## [Work required]
Transcribe the data as written, minus images.

## [Data block]
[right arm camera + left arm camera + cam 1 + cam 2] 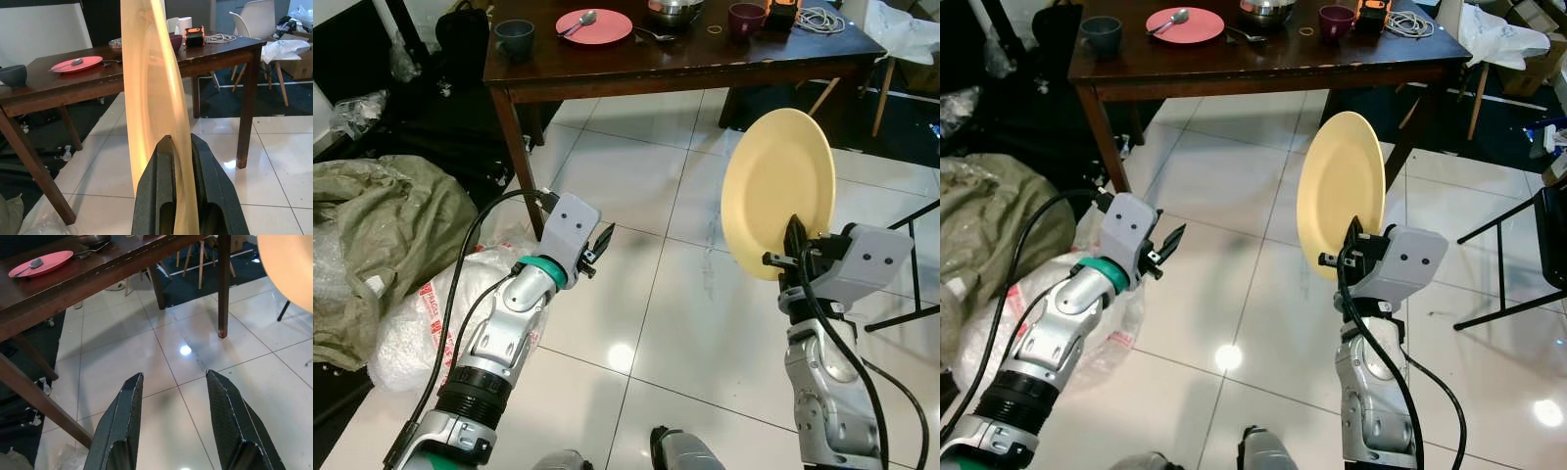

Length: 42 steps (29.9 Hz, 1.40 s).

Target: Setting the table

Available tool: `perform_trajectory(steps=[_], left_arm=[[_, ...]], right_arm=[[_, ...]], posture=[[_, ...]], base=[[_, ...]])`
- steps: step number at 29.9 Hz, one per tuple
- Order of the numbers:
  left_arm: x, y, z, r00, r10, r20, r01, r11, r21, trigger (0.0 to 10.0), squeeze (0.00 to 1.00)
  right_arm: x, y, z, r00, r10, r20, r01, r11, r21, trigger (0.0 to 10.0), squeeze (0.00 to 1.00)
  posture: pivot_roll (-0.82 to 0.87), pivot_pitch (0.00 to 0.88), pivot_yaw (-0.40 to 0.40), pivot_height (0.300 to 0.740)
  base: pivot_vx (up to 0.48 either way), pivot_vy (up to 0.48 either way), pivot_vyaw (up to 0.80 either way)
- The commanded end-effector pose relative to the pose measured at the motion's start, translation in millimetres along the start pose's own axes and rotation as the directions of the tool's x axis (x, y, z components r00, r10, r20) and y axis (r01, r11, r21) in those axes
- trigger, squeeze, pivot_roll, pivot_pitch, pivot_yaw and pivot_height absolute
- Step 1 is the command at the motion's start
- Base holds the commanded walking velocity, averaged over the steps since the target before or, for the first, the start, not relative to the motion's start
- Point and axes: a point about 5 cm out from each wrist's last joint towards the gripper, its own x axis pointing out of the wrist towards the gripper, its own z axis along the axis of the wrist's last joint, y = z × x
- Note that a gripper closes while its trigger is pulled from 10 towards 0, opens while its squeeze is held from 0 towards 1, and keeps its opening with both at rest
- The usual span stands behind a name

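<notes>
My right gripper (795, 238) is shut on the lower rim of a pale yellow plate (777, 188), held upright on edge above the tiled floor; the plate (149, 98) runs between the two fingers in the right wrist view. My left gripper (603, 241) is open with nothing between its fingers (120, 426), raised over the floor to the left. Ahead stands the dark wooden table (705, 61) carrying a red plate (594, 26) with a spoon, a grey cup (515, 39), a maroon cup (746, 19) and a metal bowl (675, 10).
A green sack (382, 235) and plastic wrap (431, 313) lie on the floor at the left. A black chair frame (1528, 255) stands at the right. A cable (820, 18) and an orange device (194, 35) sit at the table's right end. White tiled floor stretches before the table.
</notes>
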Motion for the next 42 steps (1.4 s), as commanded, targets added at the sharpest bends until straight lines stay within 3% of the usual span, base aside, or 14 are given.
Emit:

## [Answer]
[right arm camera + left arm camera + cam 1 + cam 2] 

Length: 42 steps (29.9 Hz, 1.40 s).

Target: Setting the table

Available tool: `perform_trajectory(steps=[_], left_arm=[[_, ...]], right_arm=[[_, ...]], posture=[[_, ...]], base=[[_, ...]])`
- steps: step number at 29.9 Hz, one per tuple
- Order of the numbers:
  left_arm: x, y, z, r00, r10, r20, r01, r11, r21, trigger (0.0 to 10.0), squeeze (0.00 to 1.00)
  right_arm: x, y, z, r00, r10, r20, r01, r11, r21, trigger (0.0 to 10.0), squeeze (0.00 to 1.00)
  posture: pivot_roll (-0.82 to 0.87), pivot_pitch (0.00 to 0.88), pivot_yaw (-0.40 to 0.40), pivot_height (0.300 to 0.740)
  base: pivot_vx (up to 0.48 either way), pivot_vy (up to 0.48 either way), pivot_vyaw (up to 0.80 either way)
- The commanded end-effector pose relative to the pose measured at the motion's start, translation in millimetres along the start pose's own axes and rotation as the directions of the tool's x axis (x, y, z components r00, r10, r20) and y axis (r01, r11, r21) in those axes
- trigger, squeeze, pivot_roll, pivot_pitch, pivot_yaw and pivot_height absolute
- Step 1 is the command at the motion's start
- Base holds the commanded walking velocity, averaged over the steps since the target before or, for the first, the start, not relative to the motion's start
- Point and axes: a point about 5 cm out from each wrist's last joint towards the gripper, its own x axis pointing out of the wrist towards the gripper, its own z axis along the axis of the wrist's last joint, y = z × x
- Note that a gripper closes while its trigger is pulled from 10 towards 0, opens while its squeeze is held from 0 towards 1, and keeps its opening with both at rest
- The usual span stands behind a name

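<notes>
My right gripper (795, 238) is shut on the lower rim of a pale yellow plate (777, 188), held upright on edge above the tiled floor; the plate (149, 98) runs between the two fingers in the right wrist view. My left gripper (603, 241) is open with nothing between its fingers (120, 426), raised over the floor to the left. Ahead stands the dark wooden table (705, 61) carrying a red plate (594, 26) with a spoon, a grey cup (515, 39), a maroon cup (746, 19) and a metal bowl (675, 10).
A green sack (382, 235) and plastic wrap (431, 313) lie on the floor at the left. A black chair frame (1528, 255) stands at the right. A cable (820, 18) and an orange device (194, 35) sit at the table's right end. White tiled floor stretches before the table.
</notes>
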Motion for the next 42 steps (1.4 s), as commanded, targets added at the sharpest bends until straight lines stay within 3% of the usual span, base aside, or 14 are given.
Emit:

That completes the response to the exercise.